Peptide fragmentations into b- and y-type ions are useful for the identification of proteins. The b ion, having the structure of a N-protonated oxazolone, dissociates to the a-type ion with loss of CO. This CO-loss process affords the possibility of characterizing the temperature of the b ion. Herein, we used N-acylated dipeptide tags, isobaric tags originally developed for protein quantification, as internal standards for the measurement of the ion temperature in peptide fragmentation. Amine-reactive dipeptide tags were attached to the N-termini of sample peptides. Collision-induced dissociation (CID) of the tagged peptides yielded a b-type quantitation signal (b(S)) from the tag, which subsequently dissociated into the a(S) ion with CO-loss. As the length of alkyl side chain on the dipeptide tag was extended from C(1) to C(8), the yield of a(S) ion gradually increased for the 4-alkyl-substituted oxazolone ion but decreased for the 2-alkyl-substituted one. To gain insights into the unimolecular dissociation kinetics, we obtained the potential energy surface from ab initio calculations. Theoretical study suggested that the 4-alkyl substitution on N-protonated oxazolone decreased the enthalpy of activation by stabilizing the productlike transition state, whereas the 2-alkyl substitution increased it by stabilizing the reactant. Resulting potential energy surfaces were used to calculate the microcanonical and canonical rate constants as well as the a(S)-ion yield. Arrhenius plots of canonical rate constants provided activation energies and pre-exponential factors for the CO-loss processes in the 600-800 K range. Comparison of experimental a(S)-ion yields with theoretical values led to precise determination of the temperature of b(S) ion. Thus, the b(S)-ion temperature of tagged peptide can be measured simply by combining kinetic parameters provided here and a(S)-ion yields obtained experimentally. Although the b-type fragment patterns varied with the chain length and position of alkyl substituent on the N-protonated oxazolone, the y-type fragment patterns were almost identical under these conditions. Furthermore, b(S)-ion temperatures were nearly the same with only a few degrees K difference. Our results demonstrate a novel use of N-acylated dipeptide tags as internal temperature standards, which enables the reproducible acquisition of peptide fragment spectra.

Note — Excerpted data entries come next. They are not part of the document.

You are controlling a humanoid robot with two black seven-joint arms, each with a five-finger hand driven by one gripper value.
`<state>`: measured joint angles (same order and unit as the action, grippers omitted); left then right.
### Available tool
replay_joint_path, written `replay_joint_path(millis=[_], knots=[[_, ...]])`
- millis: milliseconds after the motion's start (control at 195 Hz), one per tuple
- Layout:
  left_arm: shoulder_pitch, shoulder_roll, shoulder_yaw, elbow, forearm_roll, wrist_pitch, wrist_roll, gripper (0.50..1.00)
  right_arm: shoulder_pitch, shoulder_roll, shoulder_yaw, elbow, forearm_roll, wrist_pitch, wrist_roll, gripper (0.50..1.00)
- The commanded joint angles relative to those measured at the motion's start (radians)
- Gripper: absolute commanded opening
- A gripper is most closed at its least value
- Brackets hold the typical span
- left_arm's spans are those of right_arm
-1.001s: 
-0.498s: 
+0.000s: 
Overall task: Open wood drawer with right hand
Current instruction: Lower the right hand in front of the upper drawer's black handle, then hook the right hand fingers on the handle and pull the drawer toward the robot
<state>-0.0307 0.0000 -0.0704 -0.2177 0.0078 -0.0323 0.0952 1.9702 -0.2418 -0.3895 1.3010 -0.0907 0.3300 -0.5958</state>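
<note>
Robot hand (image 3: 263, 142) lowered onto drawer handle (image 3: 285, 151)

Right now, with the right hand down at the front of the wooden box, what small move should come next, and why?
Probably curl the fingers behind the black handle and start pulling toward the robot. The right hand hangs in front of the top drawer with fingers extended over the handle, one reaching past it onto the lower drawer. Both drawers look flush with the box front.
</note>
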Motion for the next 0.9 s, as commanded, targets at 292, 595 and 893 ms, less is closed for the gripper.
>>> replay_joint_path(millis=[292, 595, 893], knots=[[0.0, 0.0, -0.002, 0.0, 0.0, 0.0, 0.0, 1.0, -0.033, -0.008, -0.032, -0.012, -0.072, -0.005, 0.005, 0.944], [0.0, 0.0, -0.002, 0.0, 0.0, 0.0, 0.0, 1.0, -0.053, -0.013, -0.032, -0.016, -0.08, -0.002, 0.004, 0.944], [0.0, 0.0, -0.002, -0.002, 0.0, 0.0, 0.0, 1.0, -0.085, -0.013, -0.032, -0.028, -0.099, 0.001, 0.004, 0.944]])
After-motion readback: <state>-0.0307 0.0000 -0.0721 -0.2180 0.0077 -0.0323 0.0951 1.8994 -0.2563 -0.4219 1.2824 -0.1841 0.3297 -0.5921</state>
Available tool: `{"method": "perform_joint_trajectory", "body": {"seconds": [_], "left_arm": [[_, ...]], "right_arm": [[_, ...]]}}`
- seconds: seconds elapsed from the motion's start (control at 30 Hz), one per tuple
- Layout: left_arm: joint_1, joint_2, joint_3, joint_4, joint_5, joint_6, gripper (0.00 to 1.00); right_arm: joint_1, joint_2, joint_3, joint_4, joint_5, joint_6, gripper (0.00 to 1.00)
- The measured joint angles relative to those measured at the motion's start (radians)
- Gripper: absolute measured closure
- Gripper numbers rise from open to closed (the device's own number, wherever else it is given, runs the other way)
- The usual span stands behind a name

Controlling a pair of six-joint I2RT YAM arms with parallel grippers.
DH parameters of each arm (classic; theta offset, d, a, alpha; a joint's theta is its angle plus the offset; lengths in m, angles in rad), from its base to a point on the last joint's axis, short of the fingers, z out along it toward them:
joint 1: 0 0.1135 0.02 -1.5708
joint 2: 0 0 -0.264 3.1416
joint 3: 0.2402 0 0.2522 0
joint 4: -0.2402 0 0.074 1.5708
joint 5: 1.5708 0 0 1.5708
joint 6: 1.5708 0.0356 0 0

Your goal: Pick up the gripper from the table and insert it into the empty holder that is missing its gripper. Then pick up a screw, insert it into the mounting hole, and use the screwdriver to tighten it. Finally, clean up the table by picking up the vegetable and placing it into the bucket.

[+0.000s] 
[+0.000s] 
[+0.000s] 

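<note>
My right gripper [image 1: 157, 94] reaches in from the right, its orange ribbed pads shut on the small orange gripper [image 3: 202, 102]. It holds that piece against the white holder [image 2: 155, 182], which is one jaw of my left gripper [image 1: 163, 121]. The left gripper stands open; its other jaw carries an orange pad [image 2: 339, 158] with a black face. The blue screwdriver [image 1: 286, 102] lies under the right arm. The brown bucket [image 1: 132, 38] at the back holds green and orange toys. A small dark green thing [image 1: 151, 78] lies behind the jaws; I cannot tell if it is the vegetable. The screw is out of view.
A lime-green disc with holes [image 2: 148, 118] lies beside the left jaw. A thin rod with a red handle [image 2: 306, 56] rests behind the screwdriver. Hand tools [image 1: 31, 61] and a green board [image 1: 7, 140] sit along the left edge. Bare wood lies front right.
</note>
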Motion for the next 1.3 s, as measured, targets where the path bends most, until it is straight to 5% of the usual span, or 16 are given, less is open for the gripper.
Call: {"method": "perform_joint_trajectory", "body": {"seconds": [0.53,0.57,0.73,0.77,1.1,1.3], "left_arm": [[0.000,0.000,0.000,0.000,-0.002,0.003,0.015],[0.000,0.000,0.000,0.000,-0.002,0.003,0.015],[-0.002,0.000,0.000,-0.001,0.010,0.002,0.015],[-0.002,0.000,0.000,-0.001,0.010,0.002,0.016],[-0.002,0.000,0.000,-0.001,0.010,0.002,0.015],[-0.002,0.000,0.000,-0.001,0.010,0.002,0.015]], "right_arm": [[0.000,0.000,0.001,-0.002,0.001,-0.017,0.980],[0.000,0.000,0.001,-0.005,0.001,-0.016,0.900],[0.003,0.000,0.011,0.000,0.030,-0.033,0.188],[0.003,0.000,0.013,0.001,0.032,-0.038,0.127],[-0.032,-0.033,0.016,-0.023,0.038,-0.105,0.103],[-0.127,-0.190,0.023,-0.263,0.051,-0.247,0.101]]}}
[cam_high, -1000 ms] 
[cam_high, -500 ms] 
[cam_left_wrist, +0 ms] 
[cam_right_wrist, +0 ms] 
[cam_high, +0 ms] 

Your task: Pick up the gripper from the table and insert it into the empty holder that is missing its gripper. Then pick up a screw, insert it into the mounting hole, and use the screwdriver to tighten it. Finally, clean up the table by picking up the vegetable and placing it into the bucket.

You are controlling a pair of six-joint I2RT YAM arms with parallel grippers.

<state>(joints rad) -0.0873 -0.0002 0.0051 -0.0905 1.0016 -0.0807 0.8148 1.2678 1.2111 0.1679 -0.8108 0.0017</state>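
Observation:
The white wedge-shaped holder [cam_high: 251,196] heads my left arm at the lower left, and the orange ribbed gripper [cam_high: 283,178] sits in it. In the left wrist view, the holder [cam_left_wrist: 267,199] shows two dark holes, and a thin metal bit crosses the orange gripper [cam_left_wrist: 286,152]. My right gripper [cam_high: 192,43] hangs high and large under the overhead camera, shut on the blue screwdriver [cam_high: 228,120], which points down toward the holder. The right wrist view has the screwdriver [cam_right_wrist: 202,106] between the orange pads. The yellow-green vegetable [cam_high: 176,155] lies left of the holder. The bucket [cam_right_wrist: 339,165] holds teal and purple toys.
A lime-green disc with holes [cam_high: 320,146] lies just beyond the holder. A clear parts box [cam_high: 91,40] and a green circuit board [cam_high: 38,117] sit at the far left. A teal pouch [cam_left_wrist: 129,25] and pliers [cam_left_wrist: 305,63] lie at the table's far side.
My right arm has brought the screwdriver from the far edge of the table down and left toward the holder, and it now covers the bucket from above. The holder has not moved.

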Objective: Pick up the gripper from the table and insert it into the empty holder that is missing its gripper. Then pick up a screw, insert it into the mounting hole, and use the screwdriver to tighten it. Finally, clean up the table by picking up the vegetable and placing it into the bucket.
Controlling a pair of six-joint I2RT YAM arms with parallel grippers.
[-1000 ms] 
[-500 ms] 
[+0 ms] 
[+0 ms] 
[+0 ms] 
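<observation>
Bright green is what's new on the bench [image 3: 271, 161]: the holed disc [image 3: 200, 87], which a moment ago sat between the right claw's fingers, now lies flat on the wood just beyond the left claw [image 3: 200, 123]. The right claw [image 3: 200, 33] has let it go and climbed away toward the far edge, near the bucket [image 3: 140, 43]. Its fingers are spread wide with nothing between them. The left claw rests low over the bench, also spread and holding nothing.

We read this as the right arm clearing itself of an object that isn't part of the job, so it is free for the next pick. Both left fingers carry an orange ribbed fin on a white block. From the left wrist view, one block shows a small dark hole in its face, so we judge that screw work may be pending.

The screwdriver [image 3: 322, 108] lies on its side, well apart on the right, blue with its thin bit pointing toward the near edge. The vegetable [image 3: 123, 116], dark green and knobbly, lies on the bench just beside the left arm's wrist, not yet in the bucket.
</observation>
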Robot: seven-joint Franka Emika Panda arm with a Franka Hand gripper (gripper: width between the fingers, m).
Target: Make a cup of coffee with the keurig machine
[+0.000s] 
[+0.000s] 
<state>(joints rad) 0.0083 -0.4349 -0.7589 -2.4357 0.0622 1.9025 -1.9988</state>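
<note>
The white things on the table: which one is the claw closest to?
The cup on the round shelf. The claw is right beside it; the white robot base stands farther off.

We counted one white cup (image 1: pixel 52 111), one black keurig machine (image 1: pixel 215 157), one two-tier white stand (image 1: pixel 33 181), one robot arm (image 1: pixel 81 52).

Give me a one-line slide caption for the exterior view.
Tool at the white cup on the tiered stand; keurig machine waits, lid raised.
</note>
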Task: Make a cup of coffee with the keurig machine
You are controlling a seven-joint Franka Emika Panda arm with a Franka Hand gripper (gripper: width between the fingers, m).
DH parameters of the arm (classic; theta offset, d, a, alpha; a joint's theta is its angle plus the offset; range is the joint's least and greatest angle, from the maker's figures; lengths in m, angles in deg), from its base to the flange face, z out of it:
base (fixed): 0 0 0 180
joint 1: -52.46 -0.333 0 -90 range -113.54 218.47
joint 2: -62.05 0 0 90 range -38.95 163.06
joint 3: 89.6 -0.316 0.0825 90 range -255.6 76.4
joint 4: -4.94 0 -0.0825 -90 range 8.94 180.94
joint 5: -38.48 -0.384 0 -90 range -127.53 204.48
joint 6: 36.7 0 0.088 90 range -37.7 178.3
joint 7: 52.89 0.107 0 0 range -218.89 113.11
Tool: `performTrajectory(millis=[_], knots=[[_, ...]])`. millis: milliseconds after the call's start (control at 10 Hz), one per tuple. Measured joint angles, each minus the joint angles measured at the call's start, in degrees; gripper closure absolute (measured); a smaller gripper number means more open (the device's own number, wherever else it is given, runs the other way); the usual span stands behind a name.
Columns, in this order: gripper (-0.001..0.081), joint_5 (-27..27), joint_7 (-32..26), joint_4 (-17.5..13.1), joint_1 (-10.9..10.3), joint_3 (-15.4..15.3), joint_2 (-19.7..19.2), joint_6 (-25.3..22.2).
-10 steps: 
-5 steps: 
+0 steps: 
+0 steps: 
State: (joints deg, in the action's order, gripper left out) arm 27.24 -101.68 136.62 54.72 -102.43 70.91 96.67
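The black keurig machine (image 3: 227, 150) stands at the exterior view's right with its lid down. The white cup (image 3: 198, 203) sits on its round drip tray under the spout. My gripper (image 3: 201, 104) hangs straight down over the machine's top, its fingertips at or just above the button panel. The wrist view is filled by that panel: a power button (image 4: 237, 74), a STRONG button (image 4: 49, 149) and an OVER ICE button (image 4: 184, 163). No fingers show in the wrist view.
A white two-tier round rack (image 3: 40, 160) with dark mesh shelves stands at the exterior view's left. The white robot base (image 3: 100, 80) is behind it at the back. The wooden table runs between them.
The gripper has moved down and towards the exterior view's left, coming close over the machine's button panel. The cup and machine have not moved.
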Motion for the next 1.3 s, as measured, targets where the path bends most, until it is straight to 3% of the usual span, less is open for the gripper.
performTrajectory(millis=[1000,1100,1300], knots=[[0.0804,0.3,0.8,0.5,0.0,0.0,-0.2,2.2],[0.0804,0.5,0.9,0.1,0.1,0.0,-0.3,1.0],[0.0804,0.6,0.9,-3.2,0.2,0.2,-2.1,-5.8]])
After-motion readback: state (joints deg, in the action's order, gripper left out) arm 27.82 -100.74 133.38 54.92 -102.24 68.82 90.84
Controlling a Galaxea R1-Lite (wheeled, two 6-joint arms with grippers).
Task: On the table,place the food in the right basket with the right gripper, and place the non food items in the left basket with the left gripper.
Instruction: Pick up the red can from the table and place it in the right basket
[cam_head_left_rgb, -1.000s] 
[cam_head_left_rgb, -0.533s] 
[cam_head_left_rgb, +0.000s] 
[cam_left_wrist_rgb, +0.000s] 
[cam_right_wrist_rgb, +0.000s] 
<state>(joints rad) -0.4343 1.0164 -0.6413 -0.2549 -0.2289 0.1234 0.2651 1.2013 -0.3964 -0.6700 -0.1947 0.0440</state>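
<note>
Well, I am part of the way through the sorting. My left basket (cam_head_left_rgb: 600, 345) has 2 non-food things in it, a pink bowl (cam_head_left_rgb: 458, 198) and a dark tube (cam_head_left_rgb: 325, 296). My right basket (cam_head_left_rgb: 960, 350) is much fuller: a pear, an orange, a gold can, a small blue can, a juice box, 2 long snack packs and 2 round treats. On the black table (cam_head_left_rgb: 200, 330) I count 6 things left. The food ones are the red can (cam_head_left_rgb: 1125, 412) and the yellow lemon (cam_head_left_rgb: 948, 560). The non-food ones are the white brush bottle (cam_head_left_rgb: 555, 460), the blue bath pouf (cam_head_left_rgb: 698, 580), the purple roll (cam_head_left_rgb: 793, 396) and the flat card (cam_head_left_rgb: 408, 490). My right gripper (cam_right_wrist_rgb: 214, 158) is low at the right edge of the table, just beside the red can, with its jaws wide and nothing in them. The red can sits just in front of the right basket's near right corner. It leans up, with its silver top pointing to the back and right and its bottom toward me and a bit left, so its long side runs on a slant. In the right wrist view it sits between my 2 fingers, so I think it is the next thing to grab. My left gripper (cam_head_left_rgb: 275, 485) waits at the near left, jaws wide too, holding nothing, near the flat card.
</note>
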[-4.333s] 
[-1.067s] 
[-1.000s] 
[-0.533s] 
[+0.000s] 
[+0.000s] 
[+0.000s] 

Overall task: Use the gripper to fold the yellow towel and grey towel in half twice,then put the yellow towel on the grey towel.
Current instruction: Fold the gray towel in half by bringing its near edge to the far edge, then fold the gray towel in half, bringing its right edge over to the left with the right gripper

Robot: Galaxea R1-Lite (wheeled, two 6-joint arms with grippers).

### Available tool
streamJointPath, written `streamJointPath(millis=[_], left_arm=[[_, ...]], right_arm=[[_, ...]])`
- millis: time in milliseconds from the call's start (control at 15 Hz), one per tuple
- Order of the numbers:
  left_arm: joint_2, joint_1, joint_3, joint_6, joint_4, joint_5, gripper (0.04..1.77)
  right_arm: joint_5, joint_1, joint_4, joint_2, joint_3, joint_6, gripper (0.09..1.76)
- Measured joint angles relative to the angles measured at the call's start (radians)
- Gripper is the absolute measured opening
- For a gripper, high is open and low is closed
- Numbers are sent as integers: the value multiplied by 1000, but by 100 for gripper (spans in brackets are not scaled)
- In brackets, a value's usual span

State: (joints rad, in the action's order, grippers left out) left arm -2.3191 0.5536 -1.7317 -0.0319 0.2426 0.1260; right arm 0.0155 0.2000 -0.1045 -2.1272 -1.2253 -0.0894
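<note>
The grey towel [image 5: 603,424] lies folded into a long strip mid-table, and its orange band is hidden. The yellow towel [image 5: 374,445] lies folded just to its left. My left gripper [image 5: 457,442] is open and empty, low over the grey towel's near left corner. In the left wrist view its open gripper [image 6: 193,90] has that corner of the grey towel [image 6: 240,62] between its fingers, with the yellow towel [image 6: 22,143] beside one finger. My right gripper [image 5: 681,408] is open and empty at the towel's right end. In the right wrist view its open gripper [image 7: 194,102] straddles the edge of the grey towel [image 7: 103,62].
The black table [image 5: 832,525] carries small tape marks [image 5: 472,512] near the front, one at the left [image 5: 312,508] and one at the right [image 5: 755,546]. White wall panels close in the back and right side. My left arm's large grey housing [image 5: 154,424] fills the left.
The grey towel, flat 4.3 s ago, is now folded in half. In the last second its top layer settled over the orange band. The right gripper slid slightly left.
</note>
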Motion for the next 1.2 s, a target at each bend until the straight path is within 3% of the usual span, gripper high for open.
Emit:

肽的 b-和 y-型离子片段对于蛋白质的鉴定很有用。具有 N-质子化恶唑酮结构的 b 离子通过失去 CO 解离为 a 型离子。这种 CO 损失过程提供了表征 b 离子温度的可能性。在这里,我们使用了 N-酰化二肽标签,这是最初为蛋白质定量开发的等压标签,作为肽片段化中离子温度测量的内标。胺反应性二肽标签被连接到样品肽的 N-末端。标记肽的碰撞诱导解离 (CID) 从标签产生 b 型定量信号 (b(S)),随后该信号与 CO 损失一起解离为 a(S)离子。随着二肽标签上的烷基侧链长度从 C(1)延伸到 C(8),4-烷基取代的恶唑酮离子的 a(S)离子的产率逐渐增加,但 2-烷基取代的恶唑酮离子的产率却降低了。为了深入了解单分子离解动力学,我们从从头算计算中获得了势能面。理论研究表明,N-质子化恶唑酮上的 4-烷基取代通过稳定产物样过渡态降低了焓变活化能,而 2-烷基取代则通过稳定反应物增加了它。由此产生的势能面被用于计算微正则和正则速率常数以及 a(S)-离子产率。正则速率常数的 Arrhenius 图在 600-800 K 范围内提供了 CO 损失过程的活化能和指前因子。将实验得到的 a(S)-离子产率与理论值进行比较,可以精确确定 b(S)离子的温度。因此,通过结合此处提供的动力学参数和实验获得的 a(S)-离子产率,可以简单地测量标记肽的 b(S)-离子温度。虽然 b-型片段模式随 N-质子化恶唑酮上的烷基取代基的链长和位置而变化,但在这些条件下,y-型片段模式几乎相同。此外,b(S)-离子温度几乎相同,只有几度的差异。我们的结果证明了 N-酰化二肽标签作为内部温度标准的新用途,这使得可重现地获取肽片段谱成为可能。